EPA invokes Chevron Step I and Step II to support its selection of BSER, specifically referring to the statutory terms “system of emission reduction” and “standard of performance” (pp. 265-96). According to EPA, “in light of the importance of pollution prevention in the CAA, it is reasonable to interpret ‘system of emission reduction’ in section 111 to incorporate those measures [encompassed in building blocks 2, 3, and 4].” (p. 296-97). EPA refers to a variety of commentators, including Robert Nordhaus and Megan Ceronsky, who support a broad interpretation of “system of emission reduction” (p. 298, n.224). EPA acknowledges, however, that some stakeholders have questioned the legality of including “beyond the fenceline” measures in the BSER (p. 311), and specifically seeks comment on whether measures that “involve actions by entities or at locations other than affected sources” can be included in a state plan (pp. 331-32).

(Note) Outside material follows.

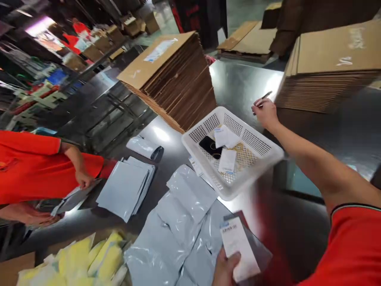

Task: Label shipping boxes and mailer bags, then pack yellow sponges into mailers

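Note:
My left hand (228, 264), low in the picture, grips a white printed label slip (239, 248) with its thumb on top. A dark grey flat piece (258, 246) shows behind the slip; whether the hand holds it too is unclear. My right hand (266, 113) is closed round a dark pen (267, 95), above the metal table beyond the white plastic basket (262, 163). Inside the basket lie a black phone (210, 146) and several white slips (228, 161). Grey plastic mailer bags (190, 218) overlap on the table beside my left hand.
Tall stacks of flat cardboard (181, 79) and more cardboard (327, 87) flank the table's far side. Grey mailers (125, 186) and a rolled bag (144, 147) lie left. Yellow packed items (89, 258) sit at bottom left. A co-worker in red (35, 167) handles a grey bag.

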Motion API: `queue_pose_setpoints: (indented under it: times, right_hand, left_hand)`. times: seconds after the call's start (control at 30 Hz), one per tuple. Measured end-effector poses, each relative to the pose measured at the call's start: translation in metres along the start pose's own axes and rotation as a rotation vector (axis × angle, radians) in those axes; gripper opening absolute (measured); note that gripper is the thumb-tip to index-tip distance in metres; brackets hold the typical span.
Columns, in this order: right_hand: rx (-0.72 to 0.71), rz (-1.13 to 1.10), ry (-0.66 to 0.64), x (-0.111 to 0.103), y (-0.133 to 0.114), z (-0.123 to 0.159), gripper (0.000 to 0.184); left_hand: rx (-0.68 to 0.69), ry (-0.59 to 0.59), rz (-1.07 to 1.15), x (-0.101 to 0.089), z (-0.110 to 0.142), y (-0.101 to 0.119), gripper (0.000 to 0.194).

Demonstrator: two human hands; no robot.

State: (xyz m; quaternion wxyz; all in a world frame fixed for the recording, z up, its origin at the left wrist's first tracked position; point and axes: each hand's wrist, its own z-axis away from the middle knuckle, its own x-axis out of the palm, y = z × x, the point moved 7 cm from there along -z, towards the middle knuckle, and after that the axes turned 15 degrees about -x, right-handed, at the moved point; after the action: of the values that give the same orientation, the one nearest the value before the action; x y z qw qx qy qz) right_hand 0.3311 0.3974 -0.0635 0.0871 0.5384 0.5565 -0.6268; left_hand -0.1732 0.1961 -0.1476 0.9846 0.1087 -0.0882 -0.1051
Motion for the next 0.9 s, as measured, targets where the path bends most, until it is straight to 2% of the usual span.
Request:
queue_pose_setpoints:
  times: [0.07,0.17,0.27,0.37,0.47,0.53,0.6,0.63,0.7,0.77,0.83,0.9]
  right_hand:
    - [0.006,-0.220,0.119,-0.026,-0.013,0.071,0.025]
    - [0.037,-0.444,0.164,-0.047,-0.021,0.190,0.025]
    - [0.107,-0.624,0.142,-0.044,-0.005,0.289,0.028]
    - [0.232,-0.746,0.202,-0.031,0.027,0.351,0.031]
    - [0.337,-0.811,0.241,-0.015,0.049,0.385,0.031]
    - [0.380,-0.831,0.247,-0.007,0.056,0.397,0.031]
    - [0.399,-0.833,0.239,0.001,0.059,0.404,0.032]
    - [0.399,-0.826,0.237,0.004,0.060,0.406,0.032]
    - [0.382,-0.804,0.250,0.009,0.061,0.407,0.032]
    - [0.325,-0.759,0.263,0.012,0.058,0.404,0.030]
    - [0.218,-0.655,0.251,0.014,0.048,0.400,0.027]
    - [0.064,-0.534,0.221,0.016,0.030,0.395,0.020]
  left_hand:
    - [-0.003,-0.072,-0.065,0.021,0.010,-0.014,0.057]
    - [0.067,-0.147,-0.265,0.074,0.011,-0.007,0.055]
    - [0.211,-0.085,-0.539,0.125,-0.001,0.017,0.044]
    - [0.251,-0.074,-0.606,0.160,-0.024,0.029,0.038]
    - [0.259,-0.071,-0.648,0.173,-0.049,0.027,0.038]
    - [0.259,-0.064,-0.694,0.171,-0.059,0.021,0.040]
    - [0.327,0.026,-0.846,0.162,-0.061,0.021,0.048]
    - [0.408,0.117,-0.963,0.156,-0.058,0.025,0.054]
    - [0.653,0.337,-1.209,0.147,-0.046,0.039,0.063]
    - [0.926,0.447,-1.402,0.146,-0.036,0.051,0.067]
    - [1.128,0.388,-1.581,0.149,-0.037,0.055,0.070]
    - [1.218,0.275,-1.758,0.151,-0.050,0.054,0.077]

Additionally, EPA has been careful to note the severability of its BSER findings, “such that in the event a court were to invalidate our finding with respect to any particular building block, we would find that the BSER consists of the remaining building blocks” (p. 330).

Will EPA’s determination about the need to avoid the “rebound effect” and its reasoning about the interconnected nature of the electricity sector shield EPA’s BSER selection, which includes outside the fenceline measures, from legal challenge?

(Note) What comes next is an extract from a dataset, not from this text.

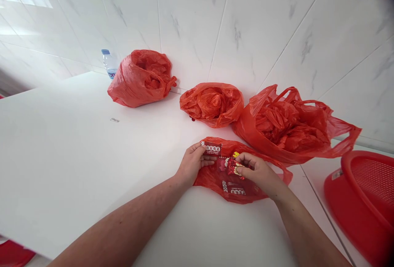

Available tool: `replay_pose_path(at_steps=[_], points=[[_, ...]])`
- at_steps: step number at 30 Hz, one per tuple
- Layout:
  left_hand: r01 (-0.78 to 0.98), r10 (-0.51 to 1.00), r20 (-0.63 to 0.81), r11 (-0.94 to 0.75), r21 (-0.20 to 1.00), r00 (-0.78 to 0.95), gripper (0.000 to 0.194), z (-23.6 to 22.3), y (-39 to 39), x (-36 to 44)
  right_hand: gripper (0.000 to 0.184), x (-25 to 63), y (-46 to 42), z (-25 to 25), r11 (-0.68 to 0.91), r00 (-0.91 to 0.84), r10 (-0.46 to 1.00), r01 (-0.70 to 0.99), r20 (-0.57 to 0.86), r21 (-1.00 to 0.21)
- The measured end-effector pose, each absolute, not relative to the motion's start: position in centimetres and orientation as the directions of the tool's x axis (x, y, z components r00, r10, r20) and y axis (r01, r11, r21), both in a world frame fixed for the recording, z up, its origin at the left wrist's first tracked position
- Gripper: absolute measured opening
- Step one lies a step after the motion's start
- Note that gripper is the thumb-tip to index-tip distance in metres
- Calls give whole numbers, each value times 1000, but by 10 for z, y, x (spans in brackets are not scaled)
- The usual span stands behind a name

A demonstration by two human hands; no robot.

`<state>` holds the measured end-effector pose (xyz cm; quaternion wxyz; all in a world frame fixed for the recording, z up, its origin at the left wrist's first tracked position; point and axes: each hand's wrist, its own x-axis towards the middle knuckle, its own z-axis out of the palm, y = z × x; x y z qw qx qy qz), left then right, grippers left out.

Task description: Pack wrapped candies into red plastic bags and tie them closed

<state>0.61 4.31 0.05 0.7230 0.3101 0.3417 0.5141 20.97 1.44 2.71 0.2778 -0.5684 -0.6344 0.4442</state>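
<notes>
A flat red plastic bag [212, 181] lies on the white table [70, 156] in front of me, with red printed packets showing through it. My left hand [192, 163] pinches a red packet with white print [212, 148] at the bag's upper left edge. My right hand [257, 171] is closed on a small red and yellow wrapped sweet [234, 167] over the middle of the bag. Both hands rest on the bag.
Three stuffed red plastic bags stand along the tiled wall: one at the left [141, 78], one in the middle [212, 105], one at the right [292, 125]. A water bottle [109, 64] stands behind the left bag. A red basket [366, 201] sits at the right edge.
</notes>
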Motion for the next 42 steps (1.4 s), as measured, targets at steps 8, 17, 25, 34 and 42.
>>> replay_pose_path(at_steps=[8,17,25,34,42], points=[[-529,955,-170,277,802,243,17,-1,43,6,12,209,14,26,-30,-206,968,473,-144,-881],[-539,956,-155,269,798,249,16,-2,43,6,11,208,14,29,-43,-205,966,472,-157,-881],[-536,957,-139,260,803,255,18,-5,43,5,8,207,13,30,-59,-210,962,463,-173,-884],[-523,955,-145,265,810,260,18,-5,44,6,6,207,13,28,-59,-213,961,464,-177,-884],[-524,956,-131,256,812,264,17,-5,43,6,8,206,11,31,-74,-218,957,450,-190,-890]])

Can EPA invoke Chevron authority to determine that generation reduction is a “system of emission reduction”? EPA has stated that “each of the building blocks independently merits consideration as part of the BSER” (p. 34), implying that EPA considers each of the blocks itself to be a “system of emission reduction” and a component of the BSER. Yet, EPA also has proposed an alternative formulation of BSER. In the second formulation, the building blocks serve as the basis for why a component—reduced utilization of higher-emitting affected EGUs—is adequately demonstrated (p. 140). Under this alternative formulation, EPA again invokes Chevron Steps I and II to support its interpretation that “system of emission reduction” incorporates reduced generation (pp. 314-15).

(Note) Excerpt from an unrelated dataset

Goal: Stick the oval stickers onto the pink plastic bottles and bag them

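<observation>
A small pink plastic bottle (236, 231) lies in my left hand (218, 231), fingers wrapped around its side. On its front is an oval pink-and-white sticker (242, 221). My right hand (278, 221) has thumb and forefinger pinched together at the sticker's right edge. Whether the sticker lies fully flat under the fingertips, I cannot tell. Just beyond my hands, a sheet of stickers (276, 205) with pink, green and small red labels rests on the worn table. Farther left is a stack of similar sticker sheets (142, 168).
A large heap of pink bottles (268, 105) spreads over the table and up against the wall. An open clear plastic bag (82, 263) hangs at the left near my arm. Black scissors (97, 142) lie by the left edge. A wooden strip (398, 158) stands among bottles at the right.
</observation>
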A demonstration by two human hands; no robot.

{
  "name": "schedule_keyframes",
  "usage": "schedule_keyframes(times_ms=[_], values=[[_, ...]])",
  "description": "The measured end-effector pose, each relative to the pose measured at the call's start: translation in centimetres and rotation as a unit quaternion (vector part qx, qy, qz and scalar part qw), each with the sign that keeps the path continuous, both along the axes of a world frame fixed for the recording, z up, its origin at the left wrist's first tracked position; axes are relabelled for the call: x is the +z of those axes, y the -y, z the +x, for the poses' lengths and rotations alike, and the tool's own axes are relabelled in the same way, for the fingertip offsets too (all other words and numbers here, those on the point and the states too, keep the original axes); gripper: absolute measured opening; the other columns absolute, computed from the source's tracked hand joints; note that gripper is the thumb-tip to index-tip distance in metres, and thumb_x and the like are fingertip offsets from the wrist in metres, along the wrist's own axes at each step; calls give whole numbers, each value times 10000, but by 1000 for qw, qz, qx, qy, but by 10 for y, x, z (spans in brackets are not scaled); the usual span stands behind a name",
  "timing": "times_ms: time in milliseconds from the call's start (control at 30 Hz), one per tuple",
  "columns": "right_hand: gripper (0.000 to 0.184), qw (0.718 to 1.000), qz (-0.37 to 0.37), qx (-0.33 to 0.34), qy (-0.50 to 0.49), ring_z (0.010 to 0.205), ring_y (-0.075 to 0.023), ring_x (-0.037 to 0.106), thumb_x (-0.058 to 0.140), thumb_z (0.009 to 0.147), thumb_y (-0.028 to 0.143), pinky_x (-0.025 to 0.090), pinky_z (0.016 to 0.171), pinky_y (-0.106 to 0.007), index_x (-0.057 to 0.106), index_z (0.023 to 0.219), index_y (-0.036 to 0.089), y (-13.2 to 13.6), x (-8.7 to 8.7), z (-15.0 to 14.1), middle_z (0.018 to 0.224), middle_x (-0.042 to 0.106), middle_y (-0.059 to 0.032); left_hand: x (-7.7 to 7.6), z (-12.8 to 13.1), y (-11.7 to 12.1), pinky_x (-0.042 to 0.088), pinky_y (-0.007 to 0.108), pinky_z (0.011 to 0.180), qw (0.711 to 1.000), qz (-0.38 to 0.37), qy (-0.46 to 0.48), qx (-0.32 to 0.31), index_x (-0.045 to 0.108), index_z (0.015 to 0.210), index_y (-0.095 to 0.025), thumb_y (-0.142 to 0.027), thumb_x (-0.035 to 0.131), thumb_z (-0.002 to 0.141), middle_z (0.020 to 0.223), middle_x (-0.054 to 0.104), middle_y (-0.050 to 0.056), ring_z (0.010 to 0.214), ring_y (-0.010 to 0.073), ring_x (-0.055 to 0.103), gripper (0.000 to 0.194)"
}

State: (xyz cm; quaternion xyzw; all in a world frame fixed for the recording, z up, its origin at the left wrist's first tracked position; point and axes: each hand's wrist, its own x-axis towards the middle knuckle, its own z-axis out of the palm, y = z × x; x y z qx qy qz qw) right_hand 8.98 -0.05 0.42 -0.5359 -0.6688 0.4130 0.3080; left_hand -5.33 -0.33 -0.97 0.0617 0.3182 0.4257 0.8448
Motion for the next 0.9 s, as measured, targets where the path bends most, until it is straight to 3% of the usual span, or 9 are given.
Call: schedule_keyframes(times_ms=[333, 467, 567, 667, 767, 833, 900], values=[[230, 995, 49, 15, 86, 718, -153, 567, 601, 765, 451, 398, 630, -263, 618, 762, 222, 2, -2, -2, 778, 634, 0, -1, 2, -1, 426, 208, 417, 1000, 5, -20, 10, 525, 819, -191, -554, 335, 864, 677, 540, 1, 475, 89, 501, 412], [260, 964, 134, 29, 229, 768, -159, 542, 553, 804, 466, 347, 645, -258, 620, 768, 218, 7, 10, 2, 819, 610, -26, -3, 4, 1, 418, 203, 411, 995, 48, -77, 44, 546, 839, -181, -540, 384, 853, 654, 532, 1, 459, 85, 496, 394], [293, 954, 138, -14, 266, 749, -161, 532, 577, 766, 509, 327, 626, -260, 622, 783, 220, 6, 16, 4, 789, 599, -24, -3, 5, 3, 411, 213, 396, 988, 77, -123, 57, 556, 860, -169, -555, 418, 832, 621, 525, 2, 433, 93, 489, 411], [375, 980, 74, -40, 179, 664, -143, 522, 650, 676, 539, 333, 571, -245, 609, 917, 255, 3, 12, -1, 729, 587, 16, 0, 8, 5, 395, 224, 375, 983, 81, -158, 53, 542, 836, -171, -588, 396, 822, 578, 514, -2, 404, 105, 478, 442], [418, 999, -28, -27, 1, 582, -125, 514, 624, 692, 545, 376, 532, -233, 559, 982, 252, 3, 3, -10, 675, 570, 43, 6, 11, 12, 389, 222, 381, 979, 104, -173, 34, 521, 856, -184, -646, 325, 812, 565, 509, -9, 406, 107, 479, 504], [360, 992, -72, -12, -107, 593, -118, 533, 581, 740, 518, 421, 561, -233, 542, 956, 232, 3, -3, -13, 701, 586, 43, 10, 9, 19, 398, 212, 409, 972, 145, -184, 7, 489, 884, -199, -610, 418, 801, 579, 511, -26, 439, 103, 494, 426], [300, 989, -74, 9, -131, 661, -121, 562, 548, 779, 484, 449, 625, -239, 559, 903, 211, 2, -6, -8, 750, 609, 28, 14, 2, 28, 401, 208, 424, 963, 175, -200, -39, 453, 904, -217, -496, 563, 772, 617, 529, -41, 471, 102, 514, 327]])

According to EPA, “Reduced generation in specified amounts is the ‘best’ system of emission reduction that is ‘adequately demonstrated.’ Reduced generation is technically feasible because of a source’s ability to limit its own operations. In addition, the amounts of generation and emission reductions may be determined with precision through the application of building block 2, 3, and 4 measures for increased generation from low- or zero-emitting sources and increased demand-side energy efficiency” (p. 316). “First, the affected sources themselves could invest in new renewable energy resources and demand-side energy efficiency, as discussed above. Second, the states, as part of their plans, have mechanisms available to put these substitutes in place: they could establish requirements or incentives that would result in new renewable energy and demand-side energy efficiency programs, as also discussed above.  Third, as also discussed above, regional entities in the electricity system can accommodate these substitutes” (pp. 318-19).

Will EPA be able to defend successfully its alternative interpretation that “system of emission reduction” includes reduced generation?  Is this alternative BSER formulation more or less defensible than EPA’s preferred formulation?